(ASSIGNMENT):
Output all of the entries beneath, exactly as written.

(MATERIAL SUPPLIED):

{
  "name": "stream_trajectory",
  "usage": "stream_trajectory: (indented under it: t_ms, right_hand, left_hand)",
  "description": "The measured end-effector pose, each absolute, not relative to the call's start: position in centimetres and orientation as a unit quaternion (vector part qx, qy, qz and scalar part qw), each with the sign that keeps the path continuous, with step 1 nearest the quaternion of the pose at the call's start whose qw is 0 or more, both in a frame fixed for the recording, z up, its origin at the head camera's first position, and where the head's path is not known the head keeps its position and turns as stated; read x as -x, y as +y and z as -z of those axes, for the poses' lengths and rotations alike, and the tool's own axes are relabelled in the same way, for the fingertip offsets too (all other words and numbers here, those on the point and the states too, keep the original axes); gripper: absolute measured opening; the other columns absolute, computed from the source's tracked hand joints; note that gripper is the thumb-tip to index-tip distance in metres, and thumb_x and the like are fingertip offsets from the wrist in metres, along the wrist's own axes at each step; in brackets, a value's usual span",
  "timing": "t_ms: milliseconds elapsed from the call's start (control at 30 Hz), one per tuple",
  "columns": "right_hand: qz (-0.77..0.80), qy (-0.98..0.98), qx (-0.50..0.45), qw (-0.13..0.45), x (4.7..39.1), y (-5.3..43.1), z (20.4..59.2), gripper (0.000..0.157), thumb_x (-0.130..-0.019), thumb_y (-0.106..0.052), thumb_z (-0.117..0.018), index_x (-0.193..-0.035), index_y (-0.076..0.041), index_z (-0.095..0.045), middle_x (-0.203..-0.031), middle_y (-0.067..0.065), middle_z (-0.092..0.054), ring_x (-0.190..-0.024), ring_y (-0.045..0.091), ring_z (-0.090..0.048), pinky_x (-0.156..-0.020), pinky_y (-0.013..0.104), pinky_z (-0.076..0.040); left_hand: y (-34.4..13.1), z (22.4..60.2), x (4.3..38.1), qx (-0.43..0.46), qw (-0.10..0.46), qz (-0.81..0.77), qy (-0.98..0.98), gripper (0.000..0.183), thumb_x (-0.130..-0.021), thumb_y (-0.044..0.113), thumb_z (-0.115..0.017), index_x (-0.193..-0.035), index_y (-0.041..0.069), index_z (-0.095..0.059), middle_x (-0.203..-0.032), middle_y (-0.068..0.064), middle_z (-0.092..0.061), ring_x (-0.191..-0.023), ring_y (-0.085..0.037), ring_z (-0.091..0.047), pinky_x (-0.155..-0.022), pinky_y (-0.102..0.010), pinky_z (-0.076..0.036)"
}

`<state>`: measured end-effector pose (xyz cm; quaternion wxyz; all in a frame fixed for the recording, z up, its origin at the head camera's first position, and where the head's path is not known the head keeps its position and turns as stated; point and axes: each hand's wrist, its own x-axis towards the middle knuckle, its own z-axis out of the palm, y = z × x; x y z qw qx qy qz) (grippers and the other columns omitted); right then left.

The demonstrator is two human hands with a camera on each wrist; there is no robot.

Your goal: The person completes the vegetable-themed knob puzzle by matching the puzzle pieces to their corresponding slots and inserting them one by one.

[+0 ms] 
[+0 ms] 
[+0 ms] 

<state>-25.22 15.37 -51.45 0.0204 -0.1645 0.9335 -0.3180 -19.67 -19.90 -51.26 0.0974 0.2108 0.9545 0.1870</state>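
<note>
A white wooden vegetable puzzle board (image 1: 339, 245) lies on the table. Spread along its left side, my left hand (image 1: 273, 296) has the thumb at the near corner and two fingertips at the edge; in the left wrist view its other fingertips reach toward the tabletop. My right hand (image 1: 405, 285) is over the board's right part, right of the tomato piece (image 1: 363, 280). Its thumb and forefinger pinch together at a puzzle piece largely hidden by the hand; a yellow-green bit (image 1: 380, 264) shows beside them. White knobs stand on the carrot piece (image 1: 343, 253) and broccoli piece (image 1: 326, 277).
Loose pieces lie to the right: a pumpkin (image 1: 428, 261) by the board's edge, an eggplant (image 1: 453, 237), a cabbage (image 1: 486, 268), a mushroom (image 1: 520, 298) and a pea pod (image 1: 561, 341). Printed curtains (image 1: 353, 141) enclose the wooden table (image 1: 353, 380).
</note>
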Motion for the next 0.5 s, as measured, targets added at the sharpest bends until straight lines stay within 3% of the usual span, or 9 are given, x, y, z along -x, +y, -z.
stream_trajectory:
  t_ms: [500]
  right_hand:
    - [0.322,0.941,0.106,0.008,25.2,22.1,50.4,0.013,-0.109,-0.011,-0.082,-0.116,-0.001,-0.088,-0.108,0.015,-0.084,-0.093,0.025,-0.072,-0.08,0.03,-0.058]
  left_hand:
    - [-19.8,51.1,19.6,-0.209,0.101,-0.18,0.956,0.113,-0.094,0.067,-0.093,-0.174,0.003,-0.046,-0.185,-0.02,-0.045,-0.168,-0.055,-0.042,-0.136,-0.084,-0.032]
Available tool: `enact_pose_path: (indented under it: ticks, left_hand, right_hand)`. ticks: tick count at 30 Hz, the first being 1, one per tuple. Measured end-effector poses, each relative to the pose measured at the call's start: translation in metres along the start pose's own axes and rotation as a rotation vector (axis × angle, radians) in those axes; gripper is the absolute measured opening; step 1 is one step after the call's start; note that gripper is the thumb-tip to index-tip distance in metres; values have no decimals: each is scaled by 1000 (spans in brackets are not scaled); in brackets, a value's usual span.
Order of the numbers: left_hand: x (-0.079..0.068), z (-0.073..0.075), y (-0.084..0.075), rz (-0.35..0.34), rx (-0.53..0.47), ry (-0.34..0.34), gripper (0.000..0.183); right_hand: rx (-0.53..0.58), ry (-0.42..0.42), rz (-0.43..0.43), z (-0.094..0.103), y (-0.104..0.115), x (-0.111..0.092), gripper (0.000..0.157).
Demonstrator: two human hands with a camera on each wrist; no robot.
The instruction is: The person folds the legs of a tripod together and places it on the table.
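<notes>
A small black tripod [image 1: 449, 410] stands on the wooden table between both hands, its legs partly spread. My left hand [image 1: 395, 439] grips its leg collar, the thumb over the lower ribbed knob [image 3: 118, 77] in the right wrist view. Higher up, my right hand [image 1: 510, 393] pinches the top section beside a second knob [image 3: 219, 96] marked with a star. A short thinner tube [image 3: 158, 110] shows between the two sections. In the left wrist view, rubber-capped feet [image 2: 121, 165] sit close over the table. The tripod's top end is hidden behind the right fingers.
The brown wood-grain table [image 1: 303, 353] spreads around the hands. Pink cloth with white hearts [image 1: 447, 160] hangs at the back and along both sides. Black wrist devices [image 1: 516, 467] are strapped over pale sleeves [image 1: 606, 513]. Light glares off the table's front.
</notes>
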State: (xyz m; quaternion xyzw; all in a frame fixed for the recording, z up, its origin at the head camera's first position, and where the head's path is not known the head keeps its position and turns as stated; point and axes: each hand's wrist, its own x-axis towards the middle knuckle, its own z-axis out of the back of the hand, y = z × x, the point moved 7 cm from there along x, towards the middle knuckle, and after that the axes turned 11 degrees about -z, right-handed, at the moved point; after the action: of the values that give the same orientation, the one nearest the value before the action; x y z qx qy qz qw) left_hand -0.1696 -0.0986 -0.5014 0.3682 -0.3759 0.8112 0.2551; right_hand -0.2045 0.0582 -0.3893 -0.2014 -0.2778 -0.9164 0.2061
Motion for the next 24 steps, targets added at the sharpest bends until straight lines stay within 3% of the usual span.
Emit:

(EXERCISE SOLUTION):
{
  "name": "stream_trajectory",
  "usage": "stream_trajectory: (indented under it: t_ms, right_hand, left_hand)",
  "description": "The measured end-effector pose, each absolute, not relative to the call's start: position in centimetres and orientation as a unit quaternion (vector part qx, qy, qz and scalar part qw), each with the sign that keeps the path continuous, with step 1 nearest the quaternion of the pose at the call's start whose qw is 0 or more, both in a frame fixed for the recording, z up, its origin at the head camera's first position, and where the head's path is not known the head keeps its position and turns as stated; read x as -x, y as +y and z as -z of those axes, for the poses' lengths and rotations alike, and the tool's own axes are relabelled in the same way, for the fingertip offsets too (all other words and numbers here, those on the point and the states too, keep the original axes); gripper: absolute measured opening; the other columns absolute, computed from the source's tracked hand joints; note that gripper is the thumb-tip to index-tip distance in metres, and thumb_x and the like are fingertip offsets from the wrist in metres, along the wrist's own axes at each step; in brackets, a value's usual span",
  "timing": "t_ms: milliseconds elapsed from the call's start (control at 30 Hz), one per tuple",
  "columns": "right_hand: qz (-0.77..0.80), qy (-0.98..0.98), qx (-0.50..0.45), qw (-0.13..0.45), x (4.7..39.1), y (-5.3..43.1), z (20.4..59.2), gripper (0.000..0.157), thumb_x (-0.130..-0.019), thumb_y (-0.106..0.052), thumb_z (-0.117..0.018), index_x (-0.193..-0.035), index_y (-0.076..0.041), index_z (-0.095..0.045), middle_x (-0.203..-0.031), middle_y (-0.067..0.065), middle_z (-0.092..0.054), ring_x (-0.190..-0.024), ring_y (-0.045..0.091), ring_z (-0.090..0.048), pinky_x (-0.156..-0.020), pinky_y (-0.013..0.104), pinky_z (-0.076..0.040); left_hand: y (-34.4..13.1), z (22.4..60.2), x (4.3..38.1), qx (-0.43..0.46), qw (-0.10..0.46), qz (-0.81..0.77), qy (-0.98..0.98), gripper (0.000..0.183), thumb_x (-0.130..-0.021), thumb_y (-0.044..0.113), thumb_z (-0.115..0.017), index_x (-0.193..-0.035), index_y (-0.041..0.069), index_z (-0.095..0.059), middle_x (-0.203..-0.032), middle_y (-0.068..0.064), middle_z (-0.092..0.061), ring_x (-0.191..-0.023), ring_y (-0.085..0.037), ring_z (-0.091..0.047), pinky_x (-0.155..-0.022), pinky_y (-0.102..0.010), pinky_z (-0.076..0.036)"
}

`<state>`: measured end-effector pose (xyz cm; quaternion wxyz; all in a frame fixed for the recording, z up, its origin at the head camera's first position, and where the head's path is not known the head keeps its position and turns as stated; point and axes: each hand's wrist, its own x-axis towards the middle knuckle, its own z-axis out of the palm, y = z × x; x y z qw qx qy qz) (grippers and the other columns omitted); right then left.

The demonstrator is two human hands with a camera on each wrist; there is no robot.

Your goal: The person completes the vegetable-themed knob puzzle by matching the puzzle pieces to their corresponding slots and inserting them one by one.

[+0 ms] 
[+0 ms] 
[+0 ms] 

<state>-25.22 15.37 -51.45 0.0204 -0.1645 0.9335 -0.3180 -19.67 -19.90 -51.26 0.0974 0.2108 0.9545 0.1870</state>
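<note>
A white wooden vegetable puzzle board (image 1: 339, 245) lies on the table. Spread along its left side, my left hand (image 1: 273, 296) has the thumb at the near corner and two fingertips at the edge; in the left wrist view its other fingertips reach toward the tabletop. My right hand (image 1: 405, 285) is over the board's right part, right of the tomato piece (image 1: 363, 280). Its thumb and forefinger pinch together at a puzzle piece largely hidden by the hand; a yellow-green bit (image 1: 380, 264) shows beside them. White knobs stand on the carrot piece (image 1: 343, 253) and broccoli piece (image 1: 326, 277).
Loose pieces lie to the right: a pumpkin (image 1: 428, 261) by the board's edge, an eggplant (image 1: 453, 237), a cabbage (image 1: 486, 268), a mushroom (image 1: 520, 298) and a pea pod (image 1: 561, 341). Printed curtains (image 1: 353, 141) enclose the wooden table (image 1: 353, 380).
</note>
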Motion for the next 0.5 s, as measured, targets added at the sharpest bends until straight lines stay within 3% of the usual span, or 9 are given, x, y, z along -x, +y, -z.
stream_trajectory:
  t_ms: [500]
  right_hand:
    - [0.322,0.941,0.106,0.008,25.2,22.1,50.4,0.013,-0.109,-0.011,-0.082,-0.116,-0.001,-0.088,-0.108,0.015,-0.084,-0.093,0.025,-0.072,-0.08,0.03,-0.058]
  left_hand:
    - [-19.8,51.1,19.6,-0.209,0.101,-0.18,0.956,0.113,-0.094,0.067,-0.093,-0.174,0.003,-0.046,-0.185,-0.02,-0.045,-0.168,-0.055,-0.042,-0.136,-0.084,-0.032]
Available tool: `enact_pose_path: (indented under it: ticks, left_hand, right_hand)`. ticks: tick count at 30 Hz, the first being 1, one per tuple. Measured end-effector poses, each relative to the pose measured at the call's start: translation in metres along the start pose's own axes and rotation as a rotation vector (axis × angle, radians) in those axes; gripper is the absolute measured opening; step 1 is one step after the call's start; note that gripper is the thumb-tip to index-tip distance in metres; values have no decimals: each is scaled by 1000 (spans in brackets are not scaled); in brackets, a value's usual span.
Order of the numbers: left_hand: x (-0.079..0.068), z (-0.073..0.075), y (-0.084..0.075), rz (-0.35..0.34), rx (-0.53..0.47), ry (-0.34..0.34), gripper (0.000..0.183); right_hand: rx (-0.53..0.58), ry (-0.42..0.42), rz (-0.43..0.43), z (-0.094..0.103), y (-0.104..0.115), x (-0.111..0.092), gripper (0.000..0.157).
Demonstrator: two human hands with a camera on each wrist; no robot.
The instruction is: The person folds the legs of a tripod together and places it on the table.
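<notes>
A small black tripod [image 1: 449, 410] stands on the wooden table between both hands, its legs partly spread. My left hand [image 1: 395, 439] grips its leg collar, the thumb over the lower ribbed knob [image 3: 118, 77] in the right wrist view. Higher up, my right hand [image 1: 510, 393] pinches the top section beside a second knob [image 3: 219, 96] marked with a star. A short thinner tube [image 3: 158, 110] shows between the two sections. In the left wrist view, rubber-capped feet [image 2: 121, 165] sit close over the table. The tripod's top end is hidden behind the right fingers.
The brown wood-grain table [image 1: 303, 353] spreads around the hands. Pink cloth with white hearts [image 1: 447, 160] hangs at the back and along both sides. Black wrist devices [image 1: 516, 467] are strapped over pale sleeves [image 1: 606, 513]. Light glares off the table's front.
</notes>
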State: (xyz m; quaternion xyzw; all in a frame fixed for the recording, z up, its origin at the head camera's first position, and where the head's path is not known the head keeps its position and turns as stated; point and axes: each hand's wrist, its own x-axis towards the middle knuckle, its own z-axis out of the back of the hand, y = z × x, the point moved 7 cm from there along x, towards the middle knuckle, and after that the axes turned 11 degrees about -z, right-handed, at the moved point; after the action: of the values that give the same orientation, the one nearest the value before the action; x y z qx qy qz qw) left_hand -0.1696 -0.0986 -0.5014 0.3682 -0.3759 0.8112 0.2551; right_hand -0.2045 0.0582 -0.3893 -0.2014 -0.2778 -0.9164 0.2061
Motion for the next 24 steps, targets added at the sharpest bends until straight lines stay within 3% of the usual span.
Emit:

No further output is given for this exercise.